Material provided
++++++++

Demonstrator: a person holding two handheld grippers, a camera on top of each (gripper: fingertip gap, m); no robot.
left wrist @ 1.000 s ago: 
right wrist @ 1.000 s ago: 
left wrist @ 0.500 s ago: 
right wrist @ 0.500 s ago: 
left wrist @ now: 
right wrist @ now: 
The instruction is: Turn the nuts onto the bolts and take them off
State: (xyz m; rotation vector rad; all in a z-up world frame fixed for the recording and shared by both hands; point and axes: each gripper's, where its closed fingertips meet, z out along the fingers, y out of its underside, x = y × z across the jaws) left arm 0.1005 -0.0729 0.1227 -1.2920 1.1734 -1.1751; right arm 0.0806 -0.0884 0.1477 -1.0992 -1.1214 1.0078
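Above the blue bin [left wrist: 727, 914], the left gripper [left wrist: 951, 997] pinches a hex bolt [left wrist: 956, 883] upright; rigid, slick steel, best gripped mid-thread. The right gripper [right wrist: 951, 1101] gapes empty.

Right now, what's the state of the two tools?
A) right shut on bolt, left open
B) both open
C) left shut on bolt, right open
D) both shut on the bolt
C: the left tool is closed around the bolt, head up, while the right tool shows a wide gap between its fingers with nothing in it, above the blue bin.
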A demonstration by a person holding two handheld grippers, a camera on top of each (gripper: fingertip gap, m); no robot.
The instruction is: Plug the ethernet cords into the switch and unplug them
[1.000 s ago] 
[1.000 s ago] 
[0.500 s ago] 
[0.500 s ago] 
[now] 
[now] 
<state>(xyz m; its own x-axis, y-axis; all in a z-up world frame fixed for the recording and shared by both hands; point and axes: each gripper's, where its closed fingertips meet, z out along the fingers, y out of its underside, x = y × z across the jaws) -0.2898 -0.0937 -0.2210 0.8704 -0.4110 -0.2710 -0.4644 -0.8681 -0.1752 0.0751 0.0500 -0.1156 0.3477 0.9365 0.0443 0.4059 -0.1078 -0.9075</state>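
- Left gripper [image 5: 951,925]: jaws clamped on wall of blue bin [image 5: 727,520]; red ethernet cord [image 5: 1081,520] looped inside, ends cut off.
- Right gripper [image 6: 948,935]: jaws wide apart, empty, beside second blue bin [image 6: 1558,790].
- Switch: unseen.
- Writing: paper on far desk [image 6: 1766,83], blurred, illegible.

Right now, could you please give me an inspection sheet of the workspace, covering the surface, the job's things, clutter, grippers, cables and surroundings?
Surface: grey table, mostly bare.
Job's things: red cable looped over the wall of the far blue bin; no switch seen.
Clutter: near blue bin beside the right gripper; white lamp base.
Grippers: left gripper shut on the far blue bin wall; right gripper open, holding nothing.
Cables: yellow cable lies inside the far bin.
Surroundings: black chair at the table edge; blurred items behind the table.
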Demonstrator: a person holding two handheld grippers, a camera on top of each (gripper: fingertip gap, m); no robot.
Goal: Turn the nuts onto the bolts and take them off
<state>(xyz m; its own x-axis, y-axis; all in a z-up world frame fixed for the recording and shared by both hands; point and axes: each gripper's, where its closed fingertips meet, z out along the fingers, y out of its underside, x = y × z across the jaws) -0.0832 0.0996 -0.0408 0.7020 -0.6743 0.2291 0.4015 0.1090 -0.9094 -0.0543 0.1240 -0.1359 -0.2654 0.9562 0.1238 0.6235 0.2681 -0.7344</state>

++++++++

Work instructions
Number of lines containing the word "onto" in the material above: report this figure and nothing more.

Task solution
2